# Data shown

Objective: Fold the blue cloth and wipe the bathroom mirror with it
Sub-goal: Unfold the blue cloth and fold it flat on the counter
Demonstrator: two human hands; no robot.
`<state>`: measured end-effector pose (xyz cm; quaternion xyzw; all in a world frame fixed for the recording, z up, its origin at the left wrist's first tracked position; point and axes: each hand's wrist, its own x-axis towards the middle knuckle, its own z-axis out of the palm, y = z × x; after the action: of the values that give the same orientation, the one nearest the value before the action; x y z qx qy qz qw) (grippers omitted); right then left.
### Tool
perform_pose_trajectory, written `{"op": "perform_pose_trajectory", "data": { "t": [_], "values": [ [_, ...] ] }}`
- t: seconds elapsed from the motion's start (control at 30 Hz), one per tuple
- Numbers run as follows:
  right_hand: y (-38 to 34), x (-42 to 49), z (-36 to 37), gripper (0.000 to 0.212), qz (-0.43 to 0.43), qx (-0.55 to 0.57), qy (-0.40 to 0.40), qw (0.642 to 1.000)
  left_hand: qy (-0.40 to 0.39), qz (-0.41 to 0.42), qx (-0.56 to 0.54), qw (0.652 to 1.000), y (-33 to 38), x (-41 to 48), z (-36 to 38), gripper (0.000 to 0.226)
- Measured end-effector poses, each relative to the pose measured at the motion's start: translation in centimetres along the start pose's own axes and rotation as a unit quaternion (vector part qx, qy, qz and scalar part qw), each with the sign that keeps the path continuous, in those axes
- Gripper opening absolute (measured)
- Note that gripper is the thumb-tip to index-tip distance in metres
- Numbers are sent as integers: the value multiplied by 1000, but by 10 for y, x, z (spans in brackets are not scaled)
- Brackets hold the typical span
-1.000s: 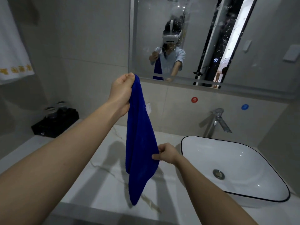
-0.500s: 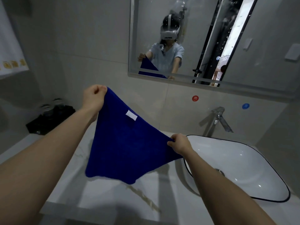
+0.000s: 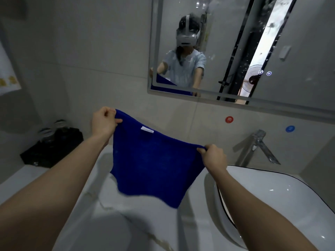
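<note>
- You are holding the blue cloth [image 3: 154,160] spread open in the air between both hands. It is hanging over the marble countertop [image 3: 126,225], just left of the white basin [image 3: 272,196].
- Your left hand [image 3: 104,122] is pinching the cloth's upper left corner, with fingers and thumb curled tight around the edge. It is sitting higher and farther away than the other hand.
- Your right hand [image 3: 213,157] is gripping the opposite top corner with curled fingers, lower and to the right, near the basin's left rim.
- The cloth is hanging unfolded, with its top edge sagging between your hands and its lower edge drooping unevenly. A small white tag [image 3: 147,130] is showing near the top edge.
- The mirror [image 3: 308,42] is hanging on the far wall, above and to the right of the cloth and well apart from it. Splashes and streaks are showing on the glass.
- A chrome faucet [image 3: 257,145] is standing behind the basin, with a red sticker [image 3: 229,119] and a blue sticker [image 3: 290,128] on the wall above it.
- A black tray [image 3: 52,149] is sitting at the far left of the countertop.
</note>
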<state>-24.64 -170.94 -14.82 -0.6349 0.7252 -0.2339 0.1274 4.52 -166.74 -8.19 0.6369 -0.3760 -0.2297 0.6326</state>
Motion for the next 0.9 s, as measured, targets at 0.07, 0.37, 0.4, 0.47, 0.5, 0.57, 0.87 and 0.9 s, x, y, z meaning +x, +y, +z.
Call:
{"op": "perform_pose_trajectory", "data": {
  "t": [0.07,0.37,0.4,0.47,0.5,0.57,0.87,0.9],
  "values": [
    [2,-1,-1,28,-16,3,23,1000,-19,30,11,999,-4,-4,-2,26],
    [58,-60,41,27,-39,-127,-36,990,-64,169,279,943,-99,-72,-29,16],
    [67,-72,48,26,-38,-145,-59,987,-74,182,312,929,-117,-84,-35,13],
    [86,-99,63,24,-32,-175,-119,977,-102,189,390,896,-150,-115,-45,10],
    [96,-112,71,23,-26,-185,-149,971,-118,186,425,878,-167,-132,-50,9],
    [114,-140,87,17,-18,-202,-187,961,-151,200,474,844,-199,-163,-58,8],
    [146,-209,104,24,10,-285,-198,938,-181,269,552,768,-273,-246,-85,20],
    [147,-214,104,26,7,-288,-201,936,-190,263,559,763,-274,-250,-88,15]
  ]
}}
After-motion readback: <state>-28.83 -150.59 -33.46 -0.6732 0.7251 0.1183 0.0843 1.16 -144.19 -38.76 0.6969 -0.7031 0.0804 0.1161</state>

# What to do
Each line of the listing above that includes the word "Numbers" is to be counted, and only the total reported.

# Response to the task
2